Add Code Block Component

ItsMeBrianD commented 1 year ago

This addresses #408; with a starting point for code blocks.

To address the ideas presented in the issue:

HTML Raw Syntax is a viable alternative, but would be more verbose, and less in-line with other utilities provided.
Altering the markdown triple-tick is inhibited by mdsvex, which seems to do it's own parsing of the markdown file and prevents recategorization of blocks that are currently passed to the query view.
Syntax & Row highlighting is currently handled by Prism.js, wrapped into the CodeBlock component.

This component was taken from svelte-prismjs, which is also licensed under an MIT license. The typescript has been converted to javascript with type annotations; along with loading language support from a CDN dynamically (not all languages are loaded by default, and loading every supported language adds a large load to every page).

changeset-bot[bot] commented 1 year ago

🦋 Changeset detected

Latest commit: 2f4f259fa1ce8b1731a5ea663605ec443dc6f653

The changes in this PR will be included in the next version bump.

This PR includes changesets to release 4 packages

| Name | Type | | ------------------------- | ----- | | @evidence-dev/preprocess | Minor | | @evidence-dev/components | Patch | | @evidence-dev/evidence | Patch | | evidence-test-environment | Patch |

Not sure what this means? Click here to learn what changesets are.

Click here if you're a maintainer who wants to add another changeset to this PR

vercel[bot] commented 1 year ago

The latest updates on your projects. Learn more about Vercel for Git ↗︎

Name	Status	Preview	Updated
evidence-docs	✅ Ready (Inspect)	Visit Preview	Nov 16, 2022 at 10:30PM (UTC)

archiewood commented 1 year ago

Thanks for the PR!

This looks great, definitely something we need to support.

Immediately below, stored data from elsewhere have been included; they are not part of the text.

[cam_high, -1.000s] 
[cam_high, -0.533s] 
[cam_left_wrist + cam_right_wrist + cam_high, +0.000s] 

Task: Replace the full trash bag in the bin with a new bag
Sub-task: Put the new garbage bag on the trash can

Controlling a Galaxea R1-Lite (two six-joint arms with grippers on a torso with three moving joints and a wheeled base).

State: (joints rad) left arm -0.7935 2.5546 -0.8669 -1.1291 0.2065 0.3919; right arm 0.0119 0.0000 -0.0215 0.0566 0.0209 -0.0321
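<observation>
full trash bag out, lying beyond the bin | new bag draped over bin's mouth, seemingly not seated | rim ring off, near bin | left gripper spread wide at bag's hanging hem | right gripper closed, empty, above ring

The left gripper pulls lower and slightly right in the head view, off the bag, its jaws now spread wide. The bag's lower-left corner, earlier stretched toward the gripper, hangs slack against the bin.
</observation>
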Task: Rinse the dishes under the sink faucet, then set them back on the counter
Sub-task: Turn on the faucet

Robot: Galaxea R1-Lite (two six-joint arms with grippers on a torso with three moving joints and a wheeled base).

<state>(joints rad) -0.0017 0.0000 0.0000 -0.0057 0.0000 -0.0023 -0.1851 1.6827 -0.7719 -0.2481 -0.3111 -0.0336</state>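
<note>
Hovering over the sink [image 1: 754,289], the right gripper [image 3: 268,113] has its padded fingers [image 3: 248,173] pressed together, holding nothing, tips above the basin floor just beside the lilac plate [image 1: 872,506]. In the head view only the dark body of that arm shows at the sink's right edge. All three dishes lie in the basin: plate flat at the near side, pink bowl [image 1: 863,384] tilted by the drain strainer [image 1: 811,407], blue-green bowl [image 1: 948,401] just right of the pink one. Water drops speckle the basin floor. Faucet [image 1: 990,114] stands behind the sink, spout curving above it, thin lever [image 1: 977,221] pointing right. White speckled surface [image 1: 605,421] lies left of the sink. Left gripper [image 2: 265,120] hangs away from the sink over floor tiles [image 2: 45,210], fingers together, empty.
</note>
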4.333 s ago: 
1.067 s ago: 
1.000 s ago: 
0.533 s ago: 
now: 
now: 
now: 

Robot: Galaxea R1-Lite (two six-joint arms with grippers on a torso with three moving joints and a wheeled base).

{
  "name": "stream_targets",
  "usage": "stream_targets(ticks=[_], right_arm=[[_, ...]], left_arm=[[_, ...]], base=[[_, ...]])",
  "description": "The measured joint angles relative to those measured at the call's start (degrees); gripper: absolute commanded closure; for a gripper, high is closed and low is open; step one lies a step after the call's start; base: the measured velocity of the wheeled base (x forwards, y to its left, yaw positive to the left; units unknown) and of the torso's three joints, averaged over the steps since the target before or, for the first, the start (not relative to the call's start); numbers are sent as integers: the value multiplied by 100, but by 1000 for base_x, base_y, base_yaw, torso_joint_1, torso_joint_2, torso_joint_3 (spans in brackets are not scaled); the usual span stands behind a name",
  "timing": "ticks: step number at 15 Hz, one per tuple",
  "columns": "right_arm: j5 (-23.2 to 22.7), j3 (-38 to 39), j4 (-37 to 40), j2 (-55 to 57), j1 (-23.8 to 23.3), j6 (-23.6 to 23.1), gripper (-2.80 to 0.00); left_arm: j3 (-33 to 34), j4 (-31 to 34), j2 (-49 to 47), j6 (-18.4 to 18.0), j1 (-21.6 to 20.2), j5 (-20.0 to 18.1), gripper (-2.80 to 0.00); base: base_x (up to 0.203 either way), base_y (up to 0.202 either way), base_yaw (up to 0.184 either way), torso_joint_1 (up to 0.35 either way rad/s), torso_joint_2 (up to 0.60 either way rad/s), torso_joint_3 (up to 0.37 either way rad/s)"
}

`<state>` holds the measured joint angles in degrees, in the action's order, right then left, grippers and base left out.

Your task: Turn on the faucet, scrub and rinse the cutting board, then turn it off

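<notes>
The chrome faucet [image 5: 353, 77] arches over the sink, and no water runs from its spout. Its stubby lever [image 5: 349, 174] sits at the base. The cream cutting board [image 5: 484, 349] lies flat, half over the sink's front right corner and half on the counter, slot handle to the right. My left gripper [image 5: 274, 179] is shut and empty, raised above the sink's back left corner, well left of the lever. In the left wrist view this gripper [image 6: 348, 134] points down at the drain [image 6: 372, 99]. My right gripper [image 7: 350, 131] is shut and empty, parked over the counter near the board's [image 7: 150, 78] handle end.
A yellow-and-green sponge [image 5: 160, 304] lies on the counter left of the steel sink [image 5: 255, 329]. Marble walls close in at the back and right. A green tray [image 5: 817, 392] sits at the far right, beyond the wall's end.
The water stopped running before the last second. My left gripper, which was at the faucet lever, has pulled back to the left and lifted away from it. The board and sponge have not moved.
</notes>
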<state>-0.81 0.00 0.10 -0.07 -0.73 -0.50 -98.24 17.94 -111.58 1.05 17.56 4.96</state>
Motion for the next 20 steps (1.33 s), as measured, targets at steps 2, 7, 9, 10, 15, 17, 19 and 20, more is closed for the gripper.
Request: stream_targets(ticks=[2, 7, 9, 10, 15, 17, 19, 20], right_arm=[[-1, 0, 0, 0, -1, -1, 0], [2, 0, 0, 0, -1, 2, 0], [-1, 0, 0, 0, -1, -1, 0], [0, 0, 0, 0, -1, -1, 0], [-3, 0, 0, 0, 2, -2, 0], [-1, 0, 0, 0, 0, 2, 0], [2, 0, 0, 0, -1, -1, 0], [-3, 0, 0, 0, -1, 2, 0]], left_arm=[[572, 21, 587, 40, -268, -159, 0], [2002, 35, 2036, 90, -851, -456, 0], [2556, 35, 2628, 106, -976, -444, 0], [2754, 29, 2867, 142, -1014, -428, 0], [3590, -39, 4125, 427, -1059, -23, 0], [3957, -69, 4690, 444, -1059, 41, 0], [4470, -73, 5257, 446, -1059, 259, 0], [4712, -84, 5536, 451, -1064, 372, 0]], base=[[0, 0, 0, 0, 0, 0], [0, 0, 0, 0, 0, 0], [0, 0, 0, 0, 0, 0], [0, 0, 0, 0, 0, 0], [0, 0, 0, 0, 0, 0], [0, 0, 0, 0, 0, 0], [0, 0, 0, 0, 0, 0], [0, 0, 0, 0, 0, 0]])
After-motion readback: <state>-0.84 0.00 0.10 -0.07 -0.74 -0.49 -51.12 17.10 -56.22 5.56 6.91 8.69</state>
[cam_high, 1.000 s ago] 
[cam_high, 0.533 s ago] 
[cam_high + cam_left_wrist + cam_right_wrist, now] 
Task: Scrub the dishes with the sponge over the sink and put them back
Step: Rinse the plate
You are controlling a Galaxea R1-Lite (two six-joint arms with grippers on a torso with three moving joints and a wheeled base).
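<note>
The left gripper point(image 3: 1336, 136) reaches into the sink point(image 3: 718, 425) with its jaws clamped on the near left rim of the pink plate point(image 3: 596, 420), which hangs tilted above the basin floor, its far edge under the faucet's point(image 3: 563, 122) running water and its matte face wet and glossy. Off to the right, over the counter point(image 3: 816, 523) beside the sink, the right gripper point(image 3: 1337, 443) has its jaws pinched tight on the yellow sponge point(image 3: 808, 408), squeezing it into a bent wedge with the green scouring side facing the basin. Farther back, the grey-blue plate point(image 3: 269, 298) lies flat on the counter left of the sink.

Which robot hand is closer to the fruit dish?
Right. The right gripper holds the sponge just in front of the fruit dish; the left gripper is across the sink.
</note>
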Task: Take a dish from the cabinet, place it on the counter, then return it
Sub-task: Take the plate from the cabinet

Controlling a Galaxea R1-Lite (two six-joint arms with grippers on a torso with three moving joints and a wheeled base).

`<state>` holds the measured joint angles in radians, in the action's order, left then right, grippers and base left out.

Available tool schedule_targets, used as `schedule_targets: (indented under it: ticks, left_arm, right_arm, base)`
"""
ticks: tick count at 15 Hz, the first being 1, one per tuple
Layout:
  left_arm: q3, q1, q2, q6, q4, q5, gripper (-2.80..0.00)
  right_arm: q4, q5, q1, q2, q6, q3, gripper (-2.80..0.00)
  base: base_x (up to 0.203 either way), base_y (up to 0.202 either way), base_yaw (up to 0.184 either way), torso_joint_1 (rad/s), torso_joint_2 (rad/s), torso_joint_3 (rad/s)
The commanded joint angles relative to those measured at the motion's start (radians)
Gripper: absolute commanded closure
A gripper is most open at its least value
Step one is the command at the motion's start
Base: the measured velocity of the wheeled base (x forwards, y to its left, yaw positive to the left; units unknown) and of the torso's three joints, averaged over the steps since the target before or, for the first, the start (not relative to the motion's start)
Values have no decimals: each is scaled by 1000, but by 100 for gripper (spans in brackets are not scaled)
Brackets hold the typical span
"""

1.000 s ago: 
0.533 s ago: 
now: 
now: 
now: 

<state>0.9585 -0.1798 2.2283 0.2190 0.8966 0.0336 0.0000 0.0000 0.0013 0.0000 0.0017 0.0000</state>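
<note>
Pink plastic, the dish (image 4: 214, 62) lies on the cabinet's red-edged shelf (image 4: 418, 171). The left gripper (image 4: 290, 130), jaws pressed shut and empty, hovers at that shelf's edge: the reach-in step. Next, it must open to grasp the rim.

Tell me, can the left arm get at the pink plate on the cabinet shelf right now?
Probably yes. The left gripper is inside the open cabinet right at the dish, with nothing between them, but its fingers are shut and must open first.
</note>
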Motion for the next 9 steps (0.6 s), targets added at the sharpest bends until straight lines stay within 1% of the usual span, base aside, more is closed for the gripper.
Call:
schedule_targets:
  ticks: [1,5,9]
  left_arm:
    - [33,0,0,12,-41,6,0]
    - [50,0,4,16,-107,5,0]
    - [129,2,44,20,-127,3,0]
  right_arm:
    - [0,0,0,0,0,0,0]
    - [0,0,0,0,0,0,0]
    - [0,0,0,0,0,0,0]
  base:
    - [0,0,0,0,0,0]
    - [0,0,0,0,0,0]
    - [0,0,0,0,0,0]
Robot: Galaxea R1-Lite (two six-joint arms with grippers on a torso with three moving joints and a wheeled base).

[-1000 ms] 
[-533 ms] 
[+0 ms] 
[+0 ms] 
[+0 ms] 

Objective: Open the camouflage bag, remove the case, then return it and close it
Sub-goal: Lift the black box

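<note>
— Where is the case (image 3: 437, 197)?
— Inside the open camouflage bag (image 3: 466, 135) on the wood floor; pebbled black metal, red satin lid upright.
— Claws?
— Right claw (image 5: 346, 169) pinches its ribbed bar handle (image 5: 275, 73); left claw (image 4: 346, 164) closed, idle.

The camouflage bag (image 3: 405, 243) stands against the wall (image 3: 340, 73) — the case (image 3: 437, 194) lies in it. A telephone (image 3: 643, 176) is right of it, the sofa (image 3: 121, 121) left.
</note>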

Really like the way it implements arbitrary language support too.

Two questions on implementation:

Is it possible to support a <slot/> syntax, instead of, or in addition to passing a js string?
- This would make it feel a bit more "markdown + components" and less "Javascript-y" which is the experience we're trying to give users, most of whom are novice web developers.
- I'm imagining something like:
```
<CodeBlock language=python highlight=true>
def hello_world():
    print("Hello World!")
</CodeBlock>
```
Could we use a darker theme?
- Not a huge fan of the default Prism theme. Perhaps Okaida or Tomorrow Night?

ItsMeBrianD commented 1 year ago

Is it possible to support a syntax, instead of, or in addition to passing a js string?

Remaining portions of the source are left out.